Clair et sombre :Ces images haute résolution de Bételgeuse montrent la répartition de la luminosité en lumière visible sur sa surface avant et pendant son assombrissement. En raison de l'asymétrie, les auteurs concluent qu'il existe d'énormes pots d'étoiles. Les images ont été prises par la caméra SPHERE de l'Observatoire européen austral (ESO). Crédit :ESO / M. Montargès et al.
Pour tester cette hypothèse, Thavisha Dharmawardena et ses collaborateurs ont évalué les données nouvelles et archivées de l'expérience Atacama Pathfinder (APEX) et du télescope James Clerk Maxwell (JCMT). Ces télescopes mesurent le rayonnement de la gamme spectrale des ondes submillimétriques (rayonnement térahertz), dont la longueur d'onde est mille fois supérieure à celle de la lumière visible.
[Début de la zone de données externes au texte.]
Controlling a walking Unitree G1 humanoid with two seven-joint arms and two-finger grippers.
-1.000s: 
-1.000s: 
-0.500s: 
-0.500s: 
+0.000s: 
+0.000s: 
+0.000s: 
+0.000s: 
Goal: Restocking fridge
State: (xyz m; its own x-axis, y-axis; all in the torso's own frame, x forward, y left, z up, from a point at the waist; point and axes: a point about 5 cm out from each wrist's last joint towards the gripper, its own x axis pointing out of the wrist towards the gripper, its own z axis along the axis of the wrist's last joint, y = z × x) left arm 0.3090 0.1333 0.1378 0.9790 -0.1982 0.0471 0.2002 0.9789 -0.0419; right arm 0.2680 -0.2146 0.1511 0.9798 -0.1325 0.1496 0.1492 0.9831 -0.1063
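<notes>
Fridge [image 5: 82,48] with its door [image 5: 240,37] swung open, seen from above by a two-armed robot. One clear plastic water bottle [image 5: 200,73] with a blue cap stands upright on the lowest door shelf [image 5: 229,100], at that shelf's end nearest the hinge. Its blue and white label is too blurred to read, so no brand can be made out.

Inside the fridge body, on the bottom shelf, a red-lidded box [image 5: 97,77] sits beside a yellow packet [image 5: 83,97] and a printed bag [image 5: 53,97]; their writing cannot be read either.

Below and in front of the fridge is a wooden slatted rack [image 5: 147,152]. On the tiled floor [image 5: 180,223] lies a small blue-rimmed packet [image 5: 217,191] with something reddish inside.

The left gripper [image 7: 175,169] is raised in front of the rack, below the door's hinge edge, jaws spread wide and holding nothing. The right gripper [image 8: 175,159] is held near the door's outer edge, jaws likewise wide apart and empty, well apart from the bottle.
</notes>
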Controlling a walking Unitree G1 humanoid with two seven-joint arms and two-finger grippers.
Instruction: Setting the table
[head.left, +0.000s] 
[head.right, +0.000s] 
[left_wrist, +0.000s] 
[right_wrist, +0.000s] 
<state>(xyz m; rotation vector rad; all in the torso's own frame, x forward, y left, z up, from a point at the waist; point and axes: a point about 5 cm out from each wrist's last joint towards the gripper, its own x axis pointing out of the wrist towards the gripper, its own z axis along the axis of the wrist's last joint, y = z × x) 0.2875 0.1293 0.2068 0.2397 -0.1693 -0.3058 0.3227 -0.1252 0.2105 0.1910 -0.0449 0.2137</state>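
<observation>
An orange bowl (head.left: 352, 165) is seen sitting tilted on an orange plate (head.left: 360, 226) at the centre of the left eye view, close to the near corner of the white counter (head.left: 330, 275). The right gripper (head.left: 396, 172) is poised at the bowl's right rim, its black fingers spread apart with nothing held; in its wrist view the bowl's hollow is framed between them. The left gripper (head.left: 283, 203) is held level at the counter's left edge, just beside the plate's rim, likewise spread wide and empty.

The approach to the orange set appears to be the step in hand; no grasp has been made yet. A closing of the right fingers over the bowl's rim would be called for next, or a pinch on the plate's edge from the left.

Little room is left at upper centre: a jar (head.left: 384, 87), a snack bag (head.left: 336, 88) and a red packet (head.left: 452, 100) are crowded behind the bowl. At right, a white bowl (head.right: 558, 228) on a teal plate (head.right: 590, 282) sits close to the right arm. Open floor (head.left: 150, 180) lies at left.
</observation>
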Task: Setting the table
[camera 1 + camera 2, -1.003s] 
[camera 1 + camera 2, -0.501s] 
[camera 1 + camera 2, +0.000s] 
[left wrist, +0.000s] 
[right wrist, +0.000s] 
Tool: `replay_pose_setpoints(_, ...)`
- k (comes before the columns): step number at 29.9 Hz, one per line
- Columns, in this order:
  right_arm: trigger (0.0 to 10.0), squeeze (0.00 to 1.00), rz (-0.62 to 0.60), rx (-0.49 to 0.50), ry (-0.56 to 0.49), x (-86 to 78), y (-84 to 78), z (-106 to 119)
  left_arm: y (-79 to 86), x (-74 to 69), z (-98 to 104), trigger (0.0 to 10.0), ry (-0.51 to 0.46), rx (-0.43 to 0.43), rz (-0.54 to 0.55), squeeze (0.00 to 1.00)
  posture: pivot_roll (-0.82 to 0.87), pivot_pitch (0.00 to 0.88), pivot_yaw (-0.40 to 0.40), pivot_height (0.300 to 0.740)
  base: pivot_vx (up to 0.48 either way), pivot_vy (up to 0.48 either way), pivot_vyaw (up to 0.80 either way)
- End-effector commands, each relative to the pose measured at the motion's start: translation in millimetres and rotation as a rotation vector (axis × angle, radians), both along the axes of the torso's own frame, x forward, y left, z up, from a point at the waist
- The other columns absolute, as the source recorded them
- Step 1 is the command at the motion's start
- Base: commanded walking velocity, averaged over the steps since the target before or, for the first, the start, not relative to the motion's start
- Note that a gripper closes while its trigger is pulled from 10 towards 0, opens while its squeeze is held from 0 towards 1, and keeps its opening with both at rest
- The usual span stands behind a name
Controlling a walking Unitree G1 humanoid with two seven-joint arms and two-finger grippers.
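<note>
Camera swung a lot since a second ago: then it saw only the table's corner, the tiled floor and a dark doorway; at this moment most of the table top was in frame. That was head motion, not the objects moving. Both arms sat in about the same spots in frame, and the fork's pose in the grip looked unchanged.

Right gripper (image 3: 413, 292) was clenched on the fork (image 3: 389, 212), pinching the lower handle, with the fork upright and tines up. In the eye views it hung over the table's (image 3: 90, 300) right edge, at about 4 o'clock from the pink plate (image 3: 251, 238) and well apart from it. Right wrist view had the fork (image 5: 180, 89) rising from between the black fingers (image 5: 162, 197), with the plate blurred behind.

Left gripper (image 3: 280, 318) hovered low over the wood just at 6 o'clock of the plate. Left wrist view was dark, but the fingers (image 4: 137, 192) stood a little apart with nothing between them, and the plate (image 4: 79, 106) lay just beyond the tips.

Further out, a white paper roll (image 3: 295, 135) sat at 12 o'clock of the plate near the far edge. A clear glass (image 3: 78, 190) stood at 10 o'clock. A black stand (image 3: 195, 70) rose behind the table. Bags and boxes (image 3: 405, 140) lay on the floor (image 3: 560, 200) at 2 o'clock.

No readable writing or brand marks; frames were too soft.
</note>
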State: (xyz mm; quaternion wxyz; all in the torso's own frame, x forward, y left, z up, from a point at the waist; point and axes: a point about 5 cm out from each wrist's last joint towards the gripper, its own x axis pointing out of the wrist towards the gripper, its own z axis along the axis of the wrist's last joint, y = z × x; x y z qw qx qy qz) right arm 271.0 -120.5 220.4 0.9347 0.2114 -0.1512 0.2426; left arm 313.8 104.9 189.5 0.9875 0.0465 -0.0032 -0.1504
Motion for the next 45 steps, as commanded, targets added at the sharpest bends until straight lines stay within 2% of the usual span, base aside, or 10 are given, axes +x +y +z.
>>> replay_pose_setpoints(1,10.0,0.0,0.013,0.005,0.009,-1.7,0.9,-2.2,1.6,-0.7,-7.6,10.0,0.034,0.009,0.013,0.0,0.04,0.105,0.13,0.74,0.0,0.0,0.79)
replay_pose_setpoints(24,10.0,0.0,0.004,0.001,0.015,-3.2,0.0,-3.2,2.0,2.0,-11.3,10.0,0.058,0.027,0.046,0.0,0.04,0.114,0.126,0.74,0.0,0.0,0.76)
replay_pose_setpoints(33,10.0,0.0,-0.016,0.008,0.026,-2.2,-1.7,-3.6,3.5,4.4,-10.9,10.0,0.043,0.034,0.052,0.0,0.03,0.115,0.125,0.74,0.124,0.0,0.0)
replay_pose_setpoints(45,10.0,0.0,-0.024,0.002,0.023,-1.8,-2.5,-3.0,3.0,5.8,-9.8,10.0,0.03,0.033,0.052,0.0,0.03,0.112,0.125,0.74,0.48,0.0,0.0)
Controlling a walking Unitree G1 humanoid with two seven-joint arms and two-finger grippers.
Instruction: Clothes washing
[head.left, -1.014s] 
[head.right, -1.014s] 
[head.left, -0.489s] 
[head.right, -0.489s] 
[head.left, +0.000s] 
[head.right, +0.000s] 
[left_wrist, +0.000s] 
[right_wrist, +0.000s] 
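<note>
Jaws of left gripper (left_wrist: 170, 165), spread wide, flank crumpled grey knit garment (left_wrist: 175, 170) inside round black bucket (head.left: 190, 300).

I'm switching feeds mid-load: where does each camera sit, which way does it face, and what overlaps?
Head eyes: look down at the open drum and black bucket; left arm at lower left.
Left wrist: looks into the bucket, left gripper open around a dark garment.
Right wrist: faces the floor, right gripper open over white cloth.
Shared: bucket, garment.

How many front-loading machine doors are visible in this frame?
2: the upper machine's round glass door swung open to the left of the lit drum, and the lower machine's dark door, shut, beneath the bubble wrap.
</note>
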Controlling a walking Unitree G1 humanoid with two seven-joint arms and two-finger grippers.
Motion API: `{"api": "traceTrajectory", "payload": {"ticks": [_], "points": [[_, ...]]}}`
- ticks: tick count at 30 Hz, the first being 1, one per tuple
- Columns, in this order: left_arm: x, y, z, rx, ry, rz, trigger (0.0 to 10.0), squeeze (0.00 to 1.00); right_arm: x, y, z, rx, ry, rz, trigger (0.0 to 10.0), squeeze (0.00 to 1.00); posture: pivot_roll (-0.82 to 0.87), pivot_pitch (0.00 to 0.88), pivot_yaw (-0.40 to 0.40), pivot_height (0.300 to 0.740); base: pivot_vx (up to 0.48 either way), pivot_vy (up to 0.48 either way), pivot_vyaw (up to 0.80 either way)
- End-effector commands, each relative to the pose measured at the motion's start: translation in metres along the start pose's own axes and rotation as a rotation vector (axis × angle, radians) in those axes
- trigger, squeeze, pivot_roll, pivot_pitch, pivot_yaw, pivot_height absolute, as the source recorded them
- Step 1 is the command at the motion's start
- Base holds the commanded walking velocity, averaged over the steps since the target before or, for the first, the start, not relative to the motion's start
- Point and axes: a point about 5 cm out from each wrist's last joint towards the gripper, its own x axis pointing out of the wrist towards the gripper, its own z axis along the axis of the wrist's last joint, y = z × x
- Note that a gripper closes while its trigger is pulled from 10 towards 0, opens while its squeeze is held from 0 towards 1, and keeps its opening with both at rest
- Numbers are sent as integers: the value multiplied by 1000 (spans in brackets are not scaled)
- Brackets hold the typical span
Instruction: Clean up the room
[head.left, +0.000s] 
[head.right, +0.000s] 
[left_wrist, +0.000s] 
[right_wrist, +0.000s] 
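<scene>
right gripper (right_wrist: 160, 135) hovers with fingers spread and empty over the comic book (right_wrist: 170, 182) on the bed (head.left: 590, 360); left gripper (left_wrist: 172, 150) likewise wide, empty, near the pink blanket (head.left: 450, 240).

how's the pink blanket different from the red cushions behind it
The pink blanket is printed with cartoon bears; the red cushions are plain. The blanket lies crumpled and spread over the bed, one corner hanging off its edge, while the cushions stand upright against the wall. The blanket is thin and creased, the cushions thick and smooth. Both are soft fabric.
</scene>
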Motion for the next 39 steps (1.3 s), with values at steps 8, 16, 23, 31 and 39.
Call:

Invisible à l'oeil, les astronomes les utilisent depuis un certain temps pour étudier la poussière interstellaire. La poussière froide en particulier brille à ces longueurs d'onde.
"Ce qui nous a surpris, c'est que Bételgeuse est devenue 20% plus sombre même dans la gamme des ondes submillimétriques, " rapporte Steve Mairs de l'Observatoire d'Asie de l'Est, qui a collaboré à l'étude. L'expérience montre qu'un tel comportement n'est pas compatible avec la présence de poussières. Pour une évaluation plus précise, elle et ses collaborateurs ont calculé quelle influence la poussière aurait sur les mesures dans cette gamme spectrale. Il s'est avéré qu'en effet une réduction de la luminosité dans la gamme submillimétrique ne peut pas être attribuée à une augmentation de la production de poussière. Au lieu, l'étoile elle-même doit avoir causé le changement de luminosité mesuré par les astronomes.
Les lois physiques nous disent que la luminosité d'une étoile dépend de son diamètre et surtout de sa température de surface. Si seulement la taille de l'étoile diminue, la luminosité diminue également dans toutes les longueurs d'onde. Cependant, les changements de température affectent différemment le rayonnement émis le long du spectre électromagnétique. Selon les scientifiques, l'assombrissement mesuré en lumière visible et en ondes submillimétriques témoigne donc d'une diminution de la température moyenne de surface de Bételgeuse, qu'ils quantifient à 200 K (ou 200 °C).
"Toutefois, une distribution de température asymétrique est plus probable, " explique le co-auteur Peter Scicluna de l'Observatoire européen austral (ESO). " Les images haute résolution correspondantes de Bételgeuse de décembre 2019 montrent des zones de luminosité variable. Avec notre résultat, c'est une indication claire d'énormes taches stellaires couvrant entre 50 et 70 % de la surface visible et ayant une température inférieure à celle de la photosphère plus brillante." Les taches stellaires sont courantes dans les étoiles géantes, mais pas à cette échelle. On ne sait pas grand-chose de leur vie. Cependant, les calculs du modèle théorique semblent être compatibles avec la durée de la baisse de luminosité de Bételgeuse.
Nous savons grâce au soleil que la quantité de taches augmente et diminue au cours d'un cycle de 11 ans. On ne sait pas si les étoiles géantes ont un mécanisme similaire. Une indication pour cela pourrait être le minimum de luminosité précédent, qui était aussi beaucoup plus prononcée que celles des années précédentes. « Les observations dans les années à venir nous diront si la forte diminution de la luminosité de Bételgeuse est liée à un cycle ponctuel. En tout cas, Bételgeuse restera un objet passionnant pour de futures études, " conclut Dharmawardena.